Owners will have 24 hours to fix the violation, code enforcement officer Bill Langford said.
When the inspection was over, officers headed to a nearby park owned by the same company.
Dexter Barge, director of the county's code enforcement office, said seven or eight inspectors were at that park and another mobile home park owned by the same corporation. Officers spent about four hours this morning doing inspections, he said.
"Our guys did a sweep of the park," he said, "looking for obvious violations."
He said the property manager, Kenneth Winter, was there and told officers he would take care of any concerns. Winter could not be reached for comment Monday.
Barge said the tank where the child died was capped with a concrete lid and covered.
No recent citations have been issued at the park where the child died. The last time the property was cited by code enforcement was 2003, when a citation was issued for an improper permitting issue involving placement of a mobile home. Prior to that, officers cited the property in the late 1990s for accumulation of trash and debris, Barge said.
Hillsborough sheriff's deputies say an autopsy on the child was conducted over the weekend. "We can say there is nothing criminally suspicious about his death," sheriff's spokesman J.D. Callaway said this morning.
"We still have deputies out at the scene," he said. They accompanied code enforcement officers on their inspections.
Callaway said the death investigation will continue as detectives sort through what happened in the moments before the child's death, trying to establish a timeline of events and determining who was watching him.
The investigation will be completed by the end of this week, he said.
The Florida Department of Children & Families has never been called to investigate any complaints against the child's family, department spokesman Terry Field said this morning.
The agency is not involved in the investigation into Luis' death, he said.
A mass for Luis is scheduled for Tuesday at Nativity Catholic Church in Brandon. The family plans to return the boy's body to their home in Oaxaca, Mexico.
Luis wandered away from supervision Friday afternoon and fell through an 11-inch-wide hole into the septic tank.
Juan Martinez, 30, was outside talking to a friend as Luis played outside a neighbor's mobile home about 50 feet away, he said Sunday. Luis and another child were being watched by a neighbor.
An ice-cream truck pulled onto Silver Lane, ringing a bell. Martinez said the woman watching Luis and the other boy said Luis cried out that he wanted a treat. She told the child to go home. Martinez said he thinks the woman then went inside with the other child. Luis didn't return.
Instead, he ran around the mobile home next door and fell into the septic tank, Martinez said.
"If it had had its cover," Martinez said, "perhaps that wouldn't have happened."
Luis' parents initially thought someone had abducted him.

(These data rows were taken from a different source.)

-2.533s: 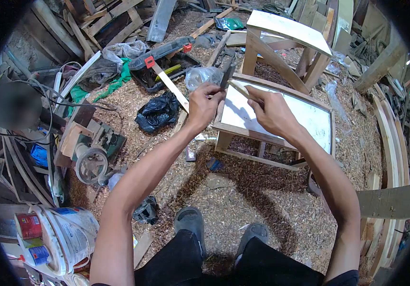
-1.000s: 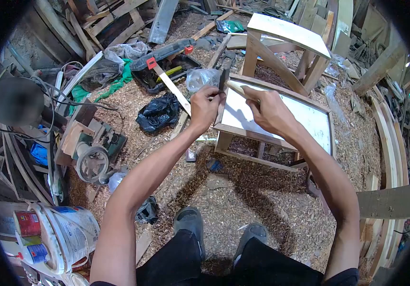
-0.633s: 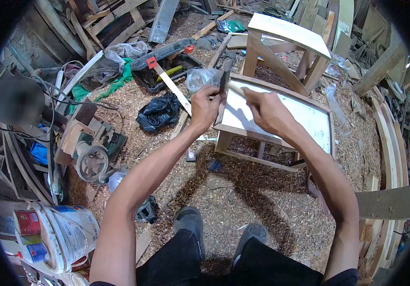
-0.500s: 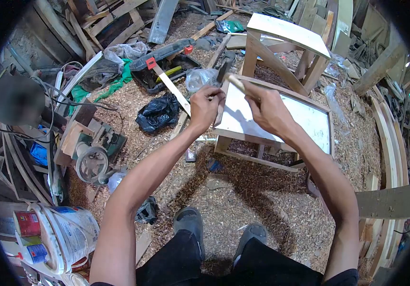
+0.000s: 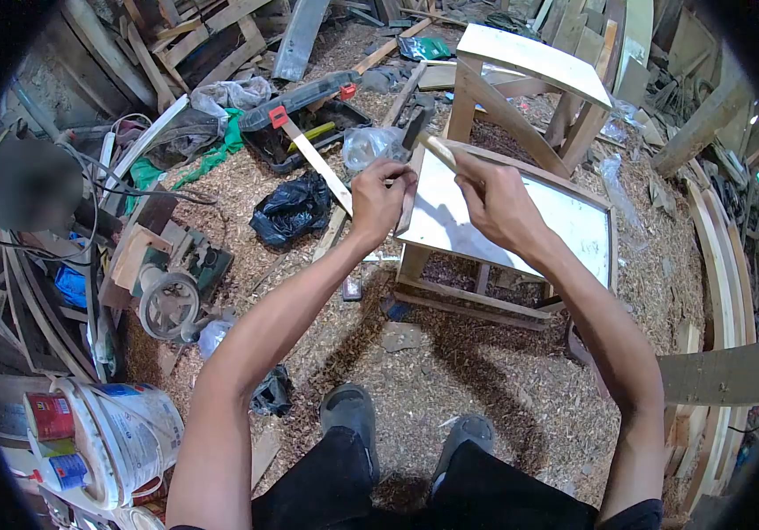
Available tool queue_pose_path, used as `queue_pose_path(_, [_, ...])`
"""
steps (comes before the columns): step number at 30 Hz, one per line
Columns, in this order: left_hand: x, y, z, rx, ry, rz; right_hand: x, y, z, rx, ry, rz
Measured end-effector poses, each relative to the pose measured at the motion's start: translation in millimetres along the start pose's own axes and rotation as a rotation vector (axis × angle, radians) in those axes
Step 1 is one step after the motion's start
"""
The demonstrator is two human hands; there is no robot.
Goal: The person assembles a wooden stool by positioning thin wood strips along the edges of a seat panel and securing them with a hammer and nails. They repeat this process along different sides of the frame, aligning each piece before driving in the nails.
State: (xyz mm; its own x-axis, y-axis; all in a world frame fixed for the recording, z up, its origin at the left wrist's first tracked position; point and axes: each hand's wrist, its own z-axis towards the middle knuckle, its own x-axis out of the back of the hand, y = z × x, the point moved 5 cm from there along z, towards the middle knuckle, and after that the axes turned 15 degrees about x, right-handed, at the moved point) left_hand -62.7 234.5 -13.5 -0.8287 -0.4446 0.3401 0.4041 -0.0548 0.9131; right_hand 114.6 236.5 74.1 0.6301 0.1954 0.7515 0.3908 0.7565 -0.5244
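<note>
My right hand [image 5: 501, 205] is wrapped round the wooden handle of a hammer [image 5: 439, 152]. The hammer's dark head is raised just above the left end of a small wooden table [image 5: 565, 231] with a white top and a wood border. At that end, my left hand [image 5: 379, 203] is closed in a pinch against the border strip [image 5: 410, 196]. Whatever its fingertips hold is too small or hidden to make out. The table's legs and lower rails show beneath the top.
A chair-like wooden frame with a white panel [image 5: 534, 64] stands behind the table. To the left are an open tool case [image 5: 309, 115], a black plastic bag [image 5: 289, 210] and a machine with a handwheel [image 5: 170, 305]. A white bucket [image 5: 145, 433] holds cans. Shavings cover the floor.
The hammer has shifted slightly in my right hand's swing, its head now showing a little differently above the table's end. My left hand stays in place.
</note>
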Motion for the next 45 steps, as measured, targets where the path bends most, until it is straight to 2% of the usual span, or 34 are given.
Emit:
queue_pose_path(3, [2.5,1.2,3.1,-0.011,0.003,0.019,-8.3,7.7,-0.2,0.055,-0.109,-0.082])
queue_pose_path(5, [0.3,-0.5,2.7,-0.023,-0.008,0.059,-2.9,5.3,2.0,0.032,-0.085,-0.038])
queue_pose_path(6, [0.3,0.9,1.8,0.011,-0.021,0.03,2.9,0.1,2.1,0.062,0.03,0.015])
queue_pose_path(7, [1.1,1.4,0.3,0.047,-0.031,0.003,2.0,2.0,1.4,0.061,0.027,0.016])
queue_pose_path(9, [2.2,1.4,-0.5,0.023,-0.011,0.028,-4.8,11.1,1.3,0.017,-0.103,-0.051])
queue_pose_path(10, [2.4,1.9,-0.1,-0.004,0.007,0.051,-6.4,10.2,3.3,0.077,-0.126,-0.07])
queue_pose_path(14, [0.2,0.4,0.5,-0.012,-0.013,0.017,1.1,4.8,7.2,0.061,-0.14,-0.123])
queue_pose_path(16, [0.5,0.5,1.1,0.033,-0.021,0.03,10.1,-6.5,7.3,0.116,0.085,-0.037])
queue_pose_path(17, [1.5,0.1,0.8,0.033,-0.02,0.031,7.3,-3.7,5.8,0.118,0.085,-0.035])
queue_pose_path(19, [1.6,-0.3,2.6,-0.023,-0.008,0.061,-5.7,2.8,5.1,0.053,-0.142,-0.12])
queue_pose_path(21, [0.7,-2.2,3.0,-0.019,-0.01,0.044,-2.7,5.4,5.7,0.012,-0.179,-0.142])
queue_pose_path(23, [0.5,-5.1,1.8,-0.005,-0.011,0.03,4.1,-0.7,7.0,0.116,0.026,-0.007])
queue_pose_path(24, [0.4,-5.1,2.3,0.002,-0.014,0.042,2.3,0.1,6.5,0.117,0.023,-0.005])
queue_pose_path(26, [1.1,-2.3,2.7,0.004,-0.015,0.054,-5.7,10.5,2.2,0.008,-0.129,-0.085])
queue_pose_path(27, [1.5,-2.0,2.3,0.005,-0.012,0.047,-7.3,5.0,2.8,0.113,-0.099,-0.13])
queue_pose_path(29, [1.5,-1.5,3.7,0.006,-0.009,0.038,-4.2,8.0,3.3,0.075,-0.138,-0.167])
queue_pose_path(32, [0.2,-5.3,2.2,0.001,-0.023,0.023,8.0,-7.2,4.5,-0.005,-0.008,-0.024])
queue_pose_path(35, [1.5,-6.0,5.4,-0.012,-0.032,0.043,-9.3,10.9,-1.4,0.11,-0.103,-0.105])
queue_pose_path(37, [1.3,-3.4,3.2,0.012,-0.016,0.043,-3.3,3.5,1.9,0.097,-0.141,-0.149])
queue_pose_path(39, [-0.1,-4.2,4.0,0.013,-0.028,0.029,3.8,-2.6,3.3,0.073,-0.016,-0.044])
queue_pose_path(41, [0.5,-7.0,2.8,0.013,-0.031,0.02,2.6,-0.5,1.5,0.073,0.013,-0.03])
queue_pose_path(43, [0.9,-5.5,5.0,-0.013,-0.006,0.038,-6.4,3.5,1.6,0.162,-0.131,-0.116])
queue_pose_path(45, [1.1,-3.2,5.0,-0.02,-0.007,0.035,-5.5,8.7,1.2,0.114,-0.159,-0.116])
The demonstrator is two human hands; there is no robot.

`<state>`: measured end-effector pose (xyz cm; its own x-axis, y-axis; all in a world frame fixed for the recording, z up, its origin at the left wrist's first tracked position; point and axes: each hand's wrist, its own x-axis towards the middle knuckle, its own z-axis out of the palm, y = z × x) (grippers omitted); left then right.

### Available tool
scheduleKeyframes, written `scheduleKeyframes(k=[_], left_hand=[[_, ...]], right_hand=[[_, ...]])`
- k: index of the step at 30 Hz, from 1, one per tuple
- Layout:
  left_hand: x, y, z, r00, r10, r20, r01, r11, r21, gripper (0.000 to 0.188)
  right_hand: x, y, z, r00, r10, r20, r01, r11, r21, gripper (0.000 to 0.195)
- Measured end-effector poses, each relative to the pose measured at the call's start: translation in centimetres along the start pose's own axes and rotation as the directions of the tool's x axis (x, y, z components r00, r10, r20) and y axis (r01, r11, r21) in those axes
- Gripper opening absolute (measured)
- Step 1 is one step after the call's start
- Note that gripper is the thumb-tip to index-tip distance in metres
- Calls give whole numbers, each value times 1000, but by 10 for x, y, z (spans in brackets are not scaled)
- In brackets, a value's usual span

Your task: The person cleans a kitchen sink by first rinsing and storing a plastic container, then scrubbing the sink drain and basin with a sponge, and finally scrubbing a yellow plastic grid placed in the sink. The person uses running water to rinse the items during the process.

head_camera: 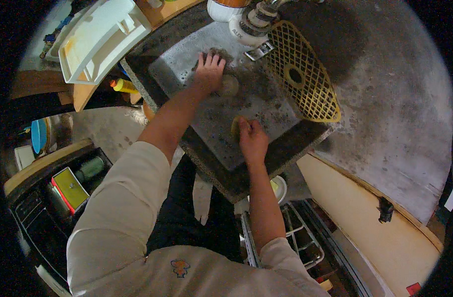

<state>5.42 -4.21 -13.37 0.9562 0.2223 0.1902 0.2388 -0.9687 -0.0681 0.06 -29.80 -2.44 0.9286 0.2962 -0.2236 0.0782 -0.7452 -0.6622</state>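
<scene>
In front of me is a stone-like sink basin (211, 122) with a wet, dark-stained floor and whitish suds towards its far left. My left hand (210, 72) rests on the basin floor with fingers spread, its fingertips at a dark patch whose nature I cannot tell. Just right of that wrist lies a round, drain-like disc (230, 86). Nearer to me, over the front part of the basin, my right hand (254, 136) grips a yellowish-brown scrubbing pad or brush (235, 127); the fingers hide part of it.
A yellow plastic lattice panel (311, 85) leans along the basin's right side. Pipe fittings (261, 16) and a metal clasp-like piece (259, 51) are at the far edge. A white plastic tray (103, 44) and a yellow bottle (124, 86) are left. A wooden board (360, 193) stands right.
</scene>
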Motion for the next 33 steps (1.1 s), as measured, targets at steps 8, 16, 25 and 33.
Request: scheduleKeyframes(k=[8, 16, 25, 33], left_hand=[[10, 18, -20, 959, -70, 273, 127, 973, -195, 76], [0, 27, 5, 976, -111, 186, 121, 992, -41, 59], [9, 17, -47, 950, -94, 298, 112, 993, -43, 56], [6, -11, -42, 804, 44, 593, -46, 999, -11, 35]], right_hand=[[-5, -1, -9, 999, 35, 29, -36, 998, 46, 40], [-10, 2, -8, 999, 15, 35, -17, 998, 61, 40], [-12, -1, -12, 995, 44, 86, -45, 999, 1, 46], [-6, -12, -12, 988, 67, 142, -69, 998, 12, 57]])
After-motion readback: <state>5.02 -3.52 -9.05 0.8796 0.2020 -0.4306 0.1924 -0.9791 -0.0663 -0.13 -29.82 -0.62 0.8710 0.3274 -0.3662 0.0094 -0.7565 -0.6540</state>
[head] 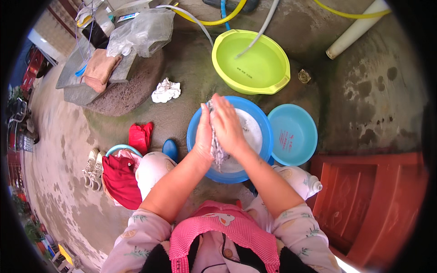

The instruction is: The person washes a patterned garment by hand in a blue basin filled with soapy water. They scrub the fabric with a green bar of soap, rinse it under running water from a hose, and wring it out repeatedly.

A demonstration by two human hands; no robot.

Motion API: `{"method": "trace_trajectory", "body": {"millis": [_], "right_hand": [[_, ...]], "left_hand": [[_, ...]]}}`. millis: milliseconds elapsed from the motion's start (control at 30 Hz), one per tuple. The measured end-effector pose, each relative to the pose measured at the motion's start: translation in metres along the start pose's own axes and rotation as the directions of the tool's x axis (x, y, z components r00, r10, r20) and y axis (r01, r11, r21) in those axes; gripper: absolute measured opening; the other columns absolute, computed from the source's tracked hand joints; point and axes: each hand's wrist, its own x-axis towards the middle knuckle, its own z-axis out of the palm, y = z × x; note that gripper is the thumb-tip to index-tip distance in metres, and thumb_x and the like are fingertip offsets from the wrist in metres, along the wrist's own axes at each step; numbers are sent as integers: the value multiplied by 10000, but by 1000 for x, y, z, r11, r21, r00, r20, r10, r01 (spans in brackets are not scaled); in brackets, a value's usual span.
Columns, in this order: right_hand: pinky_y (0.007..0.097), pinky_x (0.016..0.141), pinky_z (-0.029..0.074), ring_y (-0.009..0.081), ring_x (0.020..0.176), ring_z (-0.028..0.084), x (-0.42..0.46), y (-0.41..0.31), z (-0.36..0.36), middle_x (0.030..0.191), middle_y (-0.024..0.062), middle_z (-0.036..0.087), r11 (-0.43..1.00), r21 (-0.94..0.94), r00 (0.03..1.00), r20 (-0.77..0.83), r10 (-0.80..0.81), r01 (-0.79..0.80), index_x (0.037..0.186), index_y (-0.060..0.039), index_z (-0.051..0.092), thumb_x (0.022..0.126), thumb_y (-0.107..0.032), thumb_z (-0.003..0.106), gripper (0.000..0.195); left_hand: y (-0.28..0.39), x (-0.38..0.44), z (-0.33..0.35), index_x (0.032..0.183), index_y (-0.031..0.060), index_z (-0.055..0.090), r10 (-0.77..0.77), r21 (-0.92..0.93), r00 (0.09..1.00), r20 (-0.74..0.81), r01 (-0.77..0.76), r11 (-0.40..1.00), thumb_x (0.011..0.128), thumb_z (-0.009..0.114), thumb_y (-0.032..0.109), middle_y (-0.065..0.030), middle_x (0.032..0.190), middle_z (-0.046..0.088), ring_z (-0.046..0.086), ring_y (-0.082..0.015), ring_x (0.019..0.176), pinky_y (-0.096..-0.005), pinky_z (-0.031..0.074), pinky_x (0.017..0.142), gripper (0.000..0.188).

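Above a blue plastic basin (pixel 267 127) of whitish sudsy water, my left hand (pixel 204 136) and my right hand (pixel 225 124) press a wet grey cloth (pixel 216 146) between their palms. The cloth hangs below the palms towards the suds. Beyond the blue basin stands a yellow-green basin (pixel 251 68) of water with a grey hose (pixel 256 39) dipping into it. A light blue basin (pixel 294 134) touches the blue basin's right side. At the left, a tub (pixel 124 146) holds dark red cloth (pixel 121 177) and pink cloth.
A crumpled white cloth (pixel 166 90) and red rubber gloves (pixel 140 136) lie on the wet concrete. Pale shoes (pixel 94 170) stand left of the tub. A stone slab (pixel 99 82) bears a brown towel (pixel 100 70) and a plastic bag (pixel 141 32). A red wooden door (pixel 370 204) is at right.
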Motion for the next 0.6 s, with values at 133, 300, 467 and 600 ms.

Even after authorities arrived, the search-and-rescue dogs seemed to be following a trail on the street. They passed over the septic tank Friday.
About 400 volunteers showed up Friday and Saturday to scour the area around the mobile home park.
Luis' family moved to the mobile home park on Silver Lane last month. They came from Michigan and for the past three years have spent October to May picking strawberries in the Dover area, Martinez said.
The couple also has a 2-month-old daughter, Adelina Martinez.
The ground-level septic tank was capped and covered Sunday. It probably had been uncapped for several years, deputies said. Grass had grown over the opening, concealing it.
The hole was 5 feet deep and the tank was full of raw sewage.
Mobile home parks with septic tanks are inspected by the county health department and the problem of uncapped tanks is not prevalent, they say.
Typically health department inspectors check new tanks as they are installed, "and unless there are modifications," said health department spokesman Steve Huard, "we may never see them again."